Pour l'année 2006, le PLF table sur une production de logements locatifs privés à loyers maîtrisés de 35.600 et sur la remise sur le marché de 16.000 logements vacants, ce qui, sans atteindre les objectifs fixés par le plan de cohésion sociale, constitue une amélioration par rapport à 2005. Il convient toutefois de souligner que l'évolution des crédits ne respecte pas à la lettre la programmation de la loi de cohésion sociale puisqu'en toute logique les autorisations d'engagement auraient dû s'établir à 517 M€ alors qu'elles ne se situent qu'à 505 M€.

Votre commission pour avis considère que la mobilisation du parc privé est indispensable pour résorber la crise du logement et atteindre les objectifs de relance de la production de logements définis par le plan de cohésion sociale . Elle constate que le projet de loi « engagement national pour le logement » conforte les missions de l'ANAH en lui permettant de conventionner des logements sans travaux. A ce titre, votre commission rappelle que la seconde partie du PLF 2006 propose la suppression de la contribution sur les revenus locatifs (CRL) payée par les bailleurs personnes physiques pour les revenus fonciers perçus à compter du 1 er janvier 2006. Or, les exonérations de CRL étaient utilisées comme levier fiscal pour inciter les particuliers à conventionner leur logement, c'est à dire à le louer à un loyer inférieur à celui du marché à des personnes à revenus modestes. Cette modification du contexte fiscal a conduit votre commission à proposer au Sénat, qui l'a accepté à l'occasion de l'examen du projet de loi « ENL », de permettre aux propriétaires conventionnant leur logement avec l'ANAH de bénéficier d'une déduction forfaitaire majorée à 30 % .

A titre personnel, votre rapporteur pour avis ne peut que réitérer les critiques qu'il avait émises l'an dernier sur ces évolutions. Il continue à regretter que la hausse des dotations de l'ANAH ne soit pas exclusivement tournée vers la production d'un parc locatif privé conventionné. Dans la pratique, les aides de l'Agence sont utilisées pour mettre sur le marché des logements intermédiaires dont les loyers sont proches de ceux du parc privé libre et qui ne s'adressent pas aux ménages modestes.

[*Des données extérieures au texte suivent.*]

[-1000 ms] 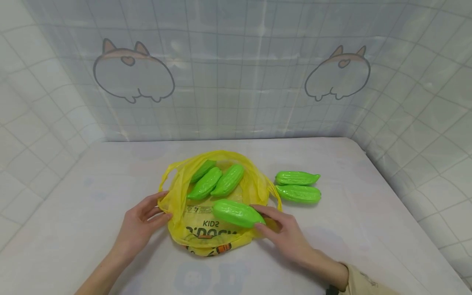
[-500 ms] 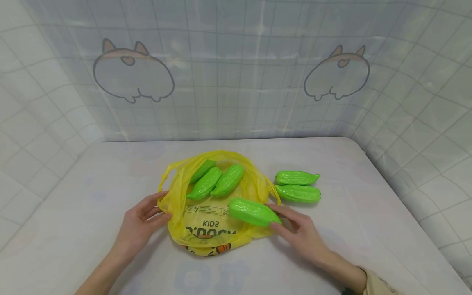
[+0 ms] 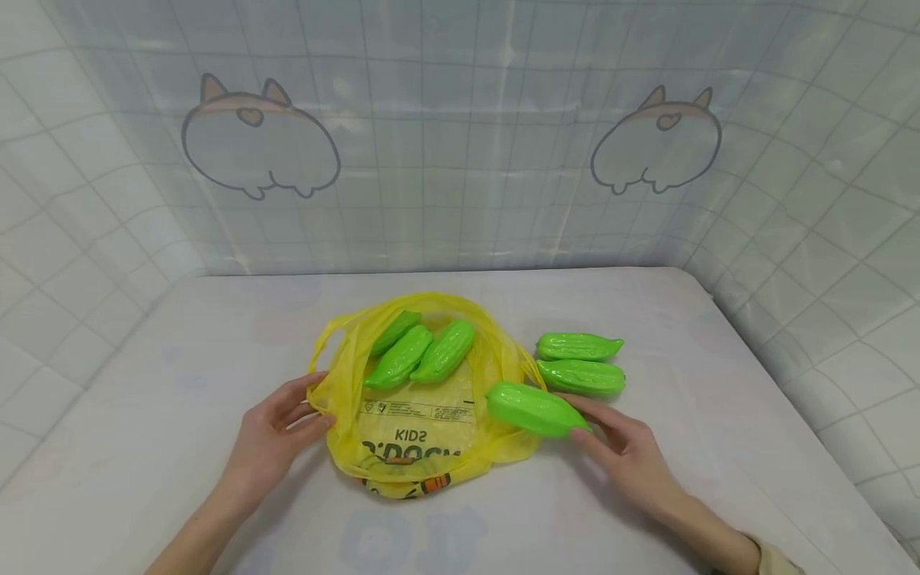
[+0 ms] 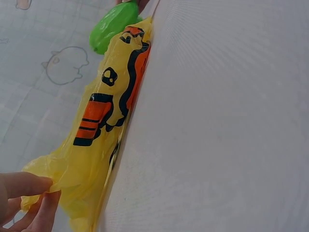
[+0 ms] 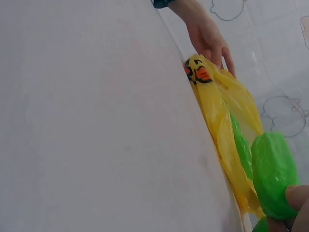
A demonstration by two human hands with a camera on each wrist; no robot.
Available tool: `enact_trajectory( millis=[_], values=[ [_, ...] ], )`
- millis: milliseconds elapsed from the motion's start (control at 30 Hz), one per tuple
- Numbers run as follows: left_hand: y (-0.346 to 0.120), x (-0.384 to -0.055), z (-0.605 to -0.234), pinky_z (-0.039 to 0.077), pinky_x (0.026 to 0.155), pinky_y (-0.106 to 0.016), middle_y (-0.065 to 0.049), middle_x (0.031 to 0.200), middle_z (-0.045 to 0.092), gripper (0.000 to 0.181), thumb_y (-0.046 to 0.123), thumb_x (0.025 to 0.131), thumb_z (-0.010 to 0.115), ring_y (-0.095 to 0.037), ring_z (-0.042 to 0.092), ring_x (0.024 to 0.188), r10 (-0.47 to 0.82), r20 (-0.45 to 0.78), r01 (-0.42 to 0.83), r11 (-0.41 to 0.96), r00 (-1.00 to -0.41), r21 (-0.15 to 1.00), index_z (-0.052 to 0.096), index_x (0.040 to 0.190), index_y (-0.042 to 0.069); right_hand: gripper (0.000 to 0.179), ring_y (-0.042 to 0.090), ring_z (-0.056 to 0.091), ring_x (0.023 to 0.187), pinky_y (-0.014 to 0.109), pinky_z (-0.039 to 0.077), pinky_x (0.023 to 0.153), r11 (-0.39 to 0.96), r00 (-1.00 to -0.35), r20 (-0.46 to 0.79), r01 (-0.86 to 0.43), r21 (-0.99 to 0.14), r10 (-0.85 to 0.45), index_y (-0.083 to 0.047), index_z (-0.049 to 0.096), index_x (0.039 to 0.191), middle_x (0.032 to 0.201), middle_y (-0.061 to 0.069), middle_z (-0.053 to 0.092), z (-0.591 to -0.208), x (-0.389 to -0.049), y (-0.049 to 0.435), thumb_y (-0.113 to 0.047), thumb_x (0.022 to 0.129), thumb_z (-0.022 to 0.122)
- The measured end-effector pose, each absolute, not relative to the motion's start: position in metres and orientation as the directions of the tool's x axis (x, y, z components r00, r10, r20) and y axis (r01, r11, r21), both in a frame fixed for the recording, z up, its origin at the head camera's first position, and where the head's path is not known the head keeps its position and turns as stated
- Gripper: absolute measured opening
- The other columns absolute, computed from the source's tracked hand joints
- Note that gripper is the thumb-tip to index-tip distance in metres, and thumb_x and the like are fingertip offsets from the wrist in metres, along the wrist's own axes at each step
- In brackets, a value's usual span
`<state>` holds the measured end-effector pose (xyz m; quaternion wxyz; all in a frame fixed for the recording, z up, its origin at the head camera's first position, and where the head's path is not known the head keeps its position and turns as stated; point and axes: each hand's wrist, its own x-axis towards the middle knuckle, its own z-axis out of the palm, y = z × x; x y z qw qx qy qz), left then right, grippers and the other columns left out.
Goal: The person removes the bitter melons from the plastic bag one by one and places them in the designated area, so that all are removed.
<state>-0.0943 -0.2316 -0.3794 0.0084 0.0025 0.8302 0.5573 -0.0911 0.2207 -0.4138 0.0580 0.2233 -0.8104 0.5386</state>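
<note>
A yellow plastic bag (image 3: 346,415) lies on the table with its mouth spread toward me. Its left edge is pinched between the thumb and fingers of my left hand (image 3: 269,435), as the left wrist view shows. My right hand (image 3: 632,459) grips the pointed end of a shiny green bitter melon (image 3: 535,409), which looks like plastic. That melon is held over the bag's right edge, its blunt end toward the bag. Inside the bag, a bitter melon (image 3: 444,353) lies beside a second bitter melon (image 3: 399,359) and a third, partly hidden bitter melon (image 3: 398,329).
Right of the bag, a bitter melon (image 3: 578,346) and another bitter melon (image 3: 582,378) lie side by side on the white table (image 3: 690,479). Behind the table stands a tiled-pattern wall (image 3: 460,160) with cartoon drawings.
My right hand has moved to the right with the bitter melon, from above the bag's middle to its right edge. My left hand and the other melons stay where they were.
</note>
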Motion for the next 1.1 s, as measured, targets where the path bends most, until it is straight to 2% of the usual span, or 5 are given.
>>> enact_trajectory(
  millis=[467, 867, 1100],
  values=[
    [-0.232, -0.094, -0.381, 0.055, 0.087, -0.015, -0.016, 0.149, 0.049, 0.064, 0.019, 0.092, 0.073, 0.007, 0.06, 0.105, 0.014, -0.009, -0.003, 0.381, -1.0, 0.925, 0.045, 0.149, 0.011, 0.045, 0.005, 0.054, 0.13, 0.015, 0.037, 0.112, 0.369, -0.893, 0.378, -0.446, -0.815, -0.244, -0.003, 0.062, 0.132, 0.131, 0.011, 0.066, -0.414, -0.09, 0.259, 0.008, 0.089, 0.068],
    [-0.232, -0.094, -0.381, 0.055, 0.086, -0.014, -0.015, 0.149, 0.05, 0.063, 0.023, 0.092, 0.073, 0.009, 0.059, 0.105, 0.007, -0.011, -0.007, 0.406, -1.0, 0.914, 0.046, 0.148, 0.011, 0.043, 0.007, 0.057, 0.127, 0.017, 0.039, 0.11, 0.344, -0.897, 0.389, -0.441, -0.829, -0.211, 0.007, 0.062, 0.128, 0.126, 0.019, 0.067, -0.414, -0.091, 0.278, 0.016, 0.086, 0.065],
    [-0.231, -0.094, -0.38, 0.055, 0.086, -0.014, -0.015, 0.149, 0.049, 0.063, 0.023, 0.093, 0.073, 0.009, 0.058, 0.105, 0.009, -0.017, -0.011, 0.415, -1.0, 0.91, 0.045, 0.149, 0.012, 0.041, 0.003, 0.056, 0.126, 0.013, 0.039, 0.109, 0.377, -0.902, 0.377, -0.43, -0.82, -0.209, 0.004, 0.063, 0.128, 0.126, 0.011, 0.069, -0.417, -0.092, 0.282, 0.012, 0.087, 0.066]
  ],
)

De manière plus générale, votre rapporteur pour avis ne considère pas pertinent l'accent mis par le Gouvernement sur le développement du parc locatif privé. Ce soutien accru à cette catégorie de logements se traduit d'ailleurs dans les évolutions des différents types d'aides au logement, dans la mesure où, comme cela a été indiqué précédemment, les aides fiscales devraient progresser plus rapidement que les aides budgétaires directes entre 2005 et 2006.